On Wednesday night, I gave the first presentation in what will become a three-part series on Artificial Intelligence. This series is part of a larger series called Theology on Tap, organized by Christ Church Anglican in Phoenix. The event was held in the First Draft Book Bar which is in the independent bookstore, Changing Hands, in Phoenix, Arizona.
The night started with my struggling to get my iPad connected to the screens. Fortunately, I had brought just about every cable I could find to the event so that was resolved in time. I was rather nervous to speak in public since I hadn’t given a presentation to a room of people since I was at university. Also, it wasn’t obvious to me whether I was fully qualified to speak on the topic of artificial intelligence. In 2000, I graduated with a Computer Science and Artificial Intelligence degree and a few years ago I wrote an AI as part of a Machine Learning course though that hardly qualifies me as an expert.
Preparation for the event had been challenging. My goal was to try to demystify a topic that, to understand the basics, one would have to have a mental picture of a computational process that is so counterintuitive as to render it near impossible to analogize without obscuring fundamental concepts of how it functions. I was to present to a mixed audience and attempt to neither bore them or confuse them. In reality, the AI training process (which is what makes it so powerful) is a set of mathematical operations that incrementally adjust billions upon billions of numbers until the system is “trained”. I based the bulk of that part of the presentation on the existing metaphor of navigating a foggy landscape by blindly feeling around for a slope – the metaphorical goal being to reach the lowest point on the hill. I even had some nice clipart of boots, a compass, an altimeter, and a notebook in the hope that this would enhance the picture I was building.
So on the night, after I had gotten connected, I was supplied with a glass of wine and sat back to watch my friend Walter introduce the topic and then introduce me to the audience. There were between forty and fifty people, which felt like a lot. I was in front of a screen with my Google Sheets presentation, my iPad was on a stand and showing me my notes and I was nervous. The AirPlay system that would have displayed my slides on the two available screens had not worked so I was stuck with one screen that seemed oddly dim for some reason I was too panicked to investigate. I had previously practised my slides on Jess and the cats and they had found it mostly illuminating. I had even brought a ludicrously powerful laser pointer that can reach far enough into the sky to blind light aircraft pilots. No feeble equipment for me (except the 4K video camera that I had bought that is so cheap that its brand is not worth mentioning). I was prepared as I could be.

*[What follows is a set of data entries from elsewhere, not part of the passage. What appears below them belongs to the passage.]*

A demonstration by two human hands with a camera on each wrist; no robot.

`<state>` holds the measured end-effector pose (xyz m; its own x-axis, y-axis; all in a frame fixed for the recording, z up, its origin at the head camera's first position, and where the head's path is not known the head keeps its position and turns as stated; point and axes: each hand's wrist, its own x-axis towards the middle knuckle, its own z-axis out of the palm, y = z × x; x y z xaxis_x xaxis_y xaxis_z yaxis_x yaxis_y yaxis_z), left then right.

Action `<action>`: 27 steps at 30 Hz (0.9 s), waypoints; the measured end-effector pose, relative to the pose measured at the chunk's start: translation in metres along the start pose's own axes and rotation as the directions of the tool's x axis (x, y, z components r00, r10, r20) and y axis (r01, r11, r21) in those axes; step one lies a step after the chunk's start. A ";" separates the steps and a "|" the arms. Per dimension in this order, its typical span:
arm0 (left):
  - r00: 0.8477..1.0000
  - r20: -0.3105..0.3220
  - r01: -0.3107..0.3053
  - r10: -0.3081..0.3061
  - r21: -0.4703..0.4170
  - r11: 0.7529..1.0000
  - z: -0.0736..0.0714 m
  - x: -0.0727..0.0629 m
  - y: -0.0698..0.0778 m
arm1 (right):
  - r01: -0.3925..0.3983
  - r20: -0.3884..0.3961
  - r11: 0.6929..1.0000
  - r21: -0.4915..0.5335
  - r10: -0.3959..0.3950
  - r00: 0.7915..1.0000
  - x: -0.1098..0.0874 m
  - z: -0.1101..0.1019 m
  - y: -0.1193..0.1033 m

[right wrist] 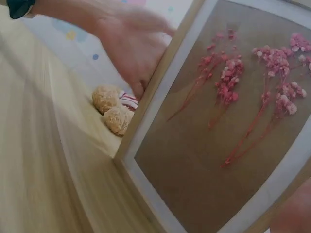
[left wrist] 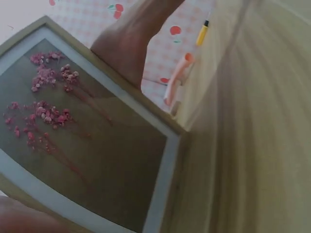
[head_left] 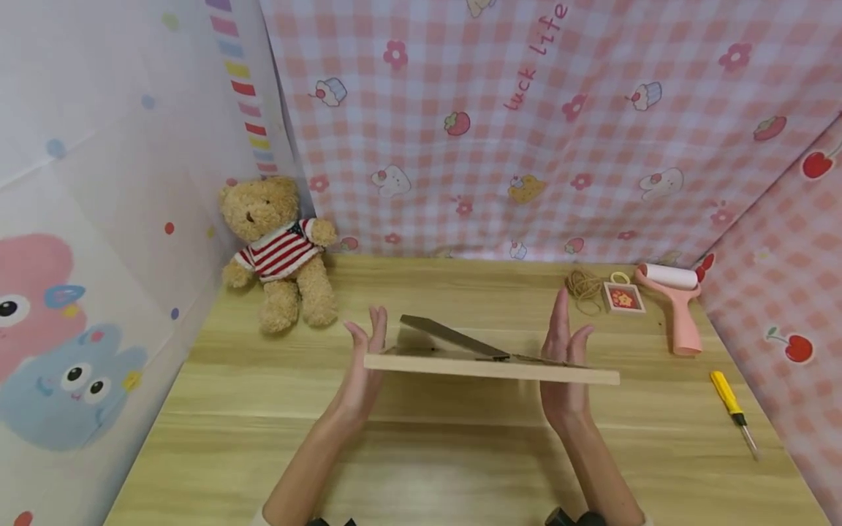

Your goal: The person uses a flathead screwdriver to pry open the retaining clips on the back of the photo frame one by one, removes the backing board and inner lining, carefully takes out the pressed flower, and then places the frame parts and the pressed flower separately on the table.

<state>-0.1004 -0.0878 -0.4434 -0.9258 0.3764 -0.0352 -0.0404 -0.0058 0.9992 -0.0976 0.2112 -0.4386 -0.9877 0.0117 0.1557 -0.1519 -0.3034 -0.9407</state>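
Note:
A wooden picture frame (head_left: 493, 368) is held up between my two palms, its lower or near edge facing the head camera. A dark back support (head_left: 450, 336) angles away from its rear. Dried pink flowers (left wrist: 46, 114) show behind the front pane, inside a white border, in both wrist views. My left hand (head_left: 358, 380) presses the frame's left side, with straight fingers pointing away. On the other side, my right hand (head_left: 566, 372) presses with its fingers likewise extended. In the right wrist view the left hand (right wrist: 136, 46) lies against the frame's side.
A teddy bear (head_left: 279, 252) in a striped shirt sits at the back left. At the back right are twine (head_left: 584, 283), a small square charm (head_left: 623, 298) and a pink lint roller (head_left: 680, 310). A yellow screwdriver (head_left: 729, 398) lies near the right edge of the table (head_left: 460, 467).

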 end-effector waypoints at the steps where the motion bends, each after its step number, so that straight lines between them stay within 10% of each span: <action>1: 1.000 0.010 0.004 -0.004 0.009 1.000 0.000 -0.001 -0.002 | -0.017 0.007 1.000 0.003 0.017 1.000 -0.001 0.000 -0.001; 3: 0.999 0.012 0.048 -0.046 -0.135 0.990 0.002 -0.003 -0.001 | -0.063 0.031 0.998 0.024 0.062 0.998 -0.003 -0.001 -0.003; 9: 0.994 -0.032 0.100 -0.103 -0.073 0.992 0.000 -0.005 -0.020 | -0.204 0.118 0.977 0.068 0.195 0.974 -0.006 -0.008 0.005; 17: 0.989 -0.038 0.139 -0.142 -0.076 0.987 0.006 -0.004 -0.043 | -0.032 0.159 0.981 -0.190 0.063 0.985 0.002 -0.029 0.027; 27: 0.992 -0.062 0.107 -0.112 -0.086 0.991 -0.005 0.017 -0.124 | -0.086 0.161 0.965 -0.249 0.129 0.978 0.004 -0.035 0.052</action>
<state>-0.1126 -0.0856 -0.5683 -0.9370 0.3162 -0.1486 -0.1713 -0.0451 0.9842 -0.1111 0.2287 -0.4978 -0.9802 -0.1811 0.0797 -0.0704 -0.0569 -0.9959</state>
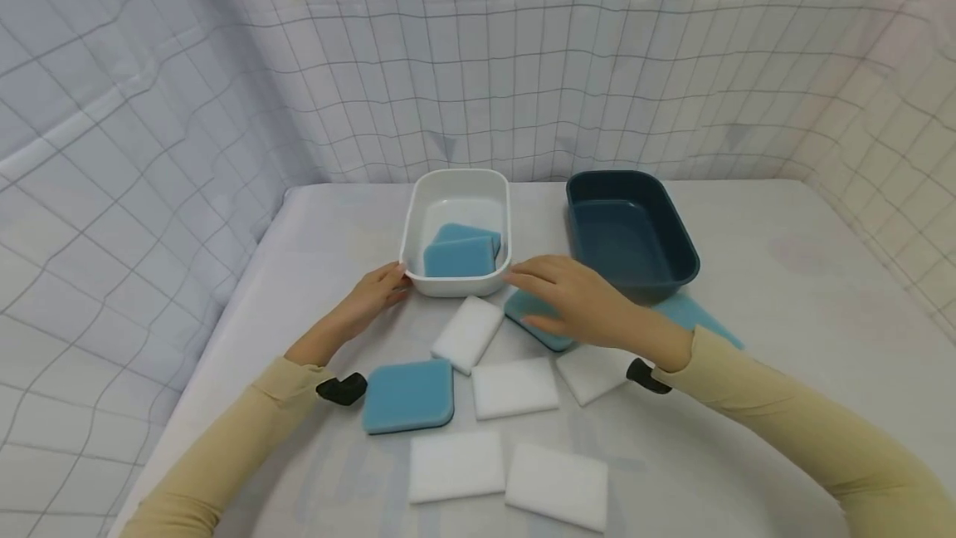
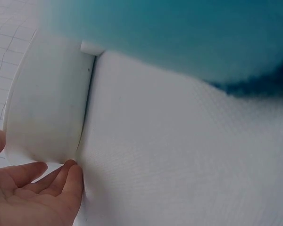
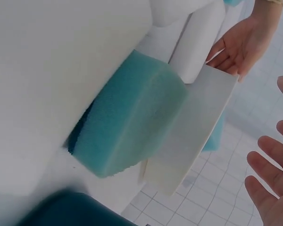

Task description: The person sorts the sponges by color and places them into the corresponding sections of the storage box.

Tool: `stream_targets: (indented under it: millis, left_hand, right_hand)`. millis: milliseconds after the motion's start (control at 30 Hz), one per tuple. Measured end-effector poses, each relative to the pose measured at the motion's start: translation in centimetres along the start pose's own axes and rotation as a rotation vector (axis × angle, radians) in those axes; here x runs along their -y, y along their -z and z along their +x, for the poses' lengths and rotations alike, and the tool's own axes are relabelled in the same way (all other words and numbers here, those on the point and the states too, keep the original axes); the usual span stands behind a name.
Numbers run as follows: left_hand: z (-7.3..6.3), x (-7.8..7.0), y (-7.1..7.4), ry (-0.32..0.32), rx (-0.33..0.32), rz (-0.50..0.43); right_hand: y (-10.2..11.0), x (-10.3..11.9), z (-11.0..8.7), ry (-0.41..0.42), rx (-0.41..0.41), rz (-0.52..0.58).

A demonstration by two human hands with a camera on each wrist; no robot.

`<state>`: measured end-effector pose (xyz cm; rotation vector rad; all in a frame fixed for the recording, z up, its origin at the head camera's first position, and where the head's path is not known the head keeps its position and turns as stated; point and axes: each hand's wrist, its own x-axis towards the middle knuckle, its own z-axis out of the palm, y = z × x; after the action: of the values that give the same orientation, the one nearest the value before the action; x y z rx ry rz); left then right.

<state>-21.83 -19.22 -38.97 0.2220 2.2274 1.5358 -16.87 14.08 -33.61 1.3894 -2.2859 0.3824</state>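
Note:
In the head view a white plastic bin (image 1: 448, 198) stands with two stacked blue sponges (image 1: 459, 259) inside. My left hand (image 1: 373, 297) holds its near left corner; in the left wrist view the fingertips (image 2: 71, 165) meet the bin's lower edge and the thumb is up by the rim. My right hand (image 1: 575, 301), fingers spread and holding nothing, hovers by the bin's near right corner. Below it lies a blue sponge (image 1: 521, 305) with a dark underside, partly hidden by the hand. That sponge looms large in the right wrist view.
A dark blue bin (image 1: 620, 227) stands at the right, with another blue sponge (image 1: 695, 314) by its near end, partly under my right arm. Several white sponges (image 1: 515, 388) and one blue sponge (image 1: 408, 397) lie in front. Gridded white cloth (image 1: 485, 65) hangs behind.

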Motion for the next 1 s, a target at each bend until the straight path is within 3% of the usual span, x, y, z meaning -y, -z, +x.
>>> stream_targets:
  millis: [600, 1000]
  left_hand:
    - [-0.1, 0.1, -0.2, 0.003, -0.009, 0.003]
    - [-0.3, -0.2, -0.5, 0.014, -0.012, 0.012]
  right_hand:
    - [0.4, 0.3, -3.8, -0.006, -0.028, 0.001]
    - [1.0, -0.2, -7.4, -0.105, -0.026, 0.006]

Well, the presentation, to cut a long story less long, went well. I started out with a preamble on the topic and then a very basic explanation of what programming was. I thought it best to show a simple program so that I could compare a program that is written from start to finish with an AI program that is trained. Next I posed questions about the nature of language rules. The audience furnished us with examples, such as grammar and spelling. I countered with a theory that politeness and even the answer to universally known questions, such as “What is the capital of France?” were following kinds of rule.
Then the difficult bit. I showed an Artificial Neural Network which, if you haven’t seen one, looks like the workflow diagram from hell. Massive complexity had to be reduced down to an input, an output, and a, um, middle bit. I think I had made the numbers large enough for the audience to see. We stepped through the training process that had been peppers with images from Midjourney until we had fed a sentence “Tomorrow is Wednesday” through all the stages and shown some numbers turn into some other numbers. I think I most people followed. I showed that the training for GPT-2 took around as many calculations as there are teaspoons of water in the Pacific Ocean. It occurs to me that in the future we might categorize an AI’s power in Pacifics. Or kiloPacifics. Perhaps not.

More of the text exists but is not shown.